Am I personally liable if I approve a payment at my distributor’s instruction?

Yes. FCPA enforcement is specifically directed at individuals — not just companies. Sales managers, country managers, and regional directors have been criminally prosecuted for approving payments like this one. “The distributor told me it was standard practice” and “my sales director needed the quarter” have not been successful defenses in FCPA criminal cases. The person who approves the payment is personally accountable regardless of who suggested it.

What should I document when I escalate this situation?

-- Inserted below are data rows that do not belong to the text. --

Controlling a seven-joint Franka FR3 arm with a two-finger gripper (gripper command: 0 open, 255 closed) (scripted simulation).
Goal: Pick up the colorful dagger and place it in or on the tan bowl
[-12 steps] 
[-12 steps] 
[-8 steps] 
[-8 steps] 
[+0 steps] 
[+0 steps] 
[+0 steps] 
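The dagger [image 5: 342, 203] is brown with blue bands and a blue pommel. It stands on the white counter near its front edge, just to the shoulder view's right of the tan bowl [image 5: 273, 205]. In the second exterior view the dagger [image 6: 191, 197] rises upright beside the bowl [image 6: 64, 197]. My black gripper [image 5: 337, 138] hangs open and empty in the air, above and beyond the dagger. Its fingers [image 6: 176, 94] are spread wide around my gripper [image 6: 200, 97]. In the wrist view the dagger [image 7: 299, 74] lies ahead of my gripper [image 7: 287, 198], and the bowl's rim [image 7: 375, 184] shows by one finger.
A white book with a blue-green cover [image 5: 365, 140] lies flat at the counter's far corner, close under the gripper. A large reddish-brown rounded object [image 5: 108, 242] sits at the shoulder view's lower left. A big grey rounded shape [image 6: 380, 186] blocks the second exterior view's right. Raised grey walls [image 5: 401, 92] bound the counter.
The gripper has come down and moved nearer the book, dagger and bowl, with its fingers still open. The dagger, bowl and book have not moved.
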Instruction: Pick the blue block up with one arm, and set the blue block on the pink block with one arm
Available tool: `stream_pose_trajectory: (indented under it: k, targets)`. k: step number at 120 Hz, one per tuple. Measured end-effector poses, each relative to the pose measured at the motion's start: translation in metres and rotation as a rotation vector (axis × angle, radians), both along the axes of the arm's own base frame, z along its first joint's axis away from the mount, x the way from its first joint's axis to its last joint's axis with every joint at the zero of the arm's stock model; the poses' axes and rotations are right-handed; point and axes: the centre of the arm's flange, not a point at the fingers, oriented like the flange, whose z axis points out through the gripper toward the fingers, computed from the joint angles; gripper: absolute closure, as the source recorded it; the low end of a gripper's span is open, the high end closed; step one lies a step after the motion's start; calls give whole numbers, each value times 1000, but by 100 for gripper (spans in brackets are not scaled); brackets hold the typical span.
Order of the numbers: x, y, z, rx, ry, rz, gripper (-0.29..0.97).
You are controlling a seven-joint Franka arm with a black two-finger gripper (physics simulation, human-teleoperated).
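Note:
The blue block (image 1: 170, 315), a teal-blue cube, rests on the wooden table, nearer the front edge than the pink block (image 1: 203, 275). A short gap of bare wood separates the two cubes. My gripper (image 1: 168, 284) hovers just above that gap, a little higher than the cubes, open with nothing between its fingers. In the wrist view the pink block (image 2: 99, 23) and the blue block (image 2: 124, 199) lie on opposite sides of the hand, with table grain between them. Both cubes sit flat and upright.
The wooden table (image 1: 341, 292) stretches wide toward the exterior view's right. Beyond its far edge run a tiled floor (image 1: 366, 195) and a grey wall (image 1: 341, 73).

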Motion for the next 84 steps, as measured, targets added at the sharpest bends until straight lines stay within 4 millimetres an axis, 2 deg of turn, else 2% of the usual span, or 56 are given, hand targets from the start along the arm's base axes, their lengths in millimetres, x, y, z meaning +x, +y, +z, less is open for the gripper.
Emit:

Document the date and time of the distributor’s call, the exact description of the fee and services as presented, the dollar amount, the suggestion to conceal the payment, and your immediate response. Send a written follow-up to the distributor declining the arrangement and copy your Legal or Compliance team. This documentation protects you personally and initiates the compliance process that your organization needs to conduct.

Does the FCPA apply even if the payment goes to an intermediary rather than directly to a government official?

Yes. The FCPA specifically covers payments made through intermediaries — agents, distributors, consultants, or third parties — when the company knows or should know that any portion of the payment will reach a government official. “Knowing” under the FCPA includes conscious disregard of warning signs. The red flags in this scenario are sufficient to establish that the company knew or should have known the payment’s destination.

How to Use This Scenario in Training

Anti-corruption and Code of Conduct training establishes the policy. This scenario makes it stick.

Xcelus recommends this scenario for sales, business development, and country manager roles — the employees most likely to encounter this exact pattern under commercial pressure. The five red flags structure is the training outcome: employees who can identify the pattern recognize the compliance trigger before the quarter-end pressure takes over.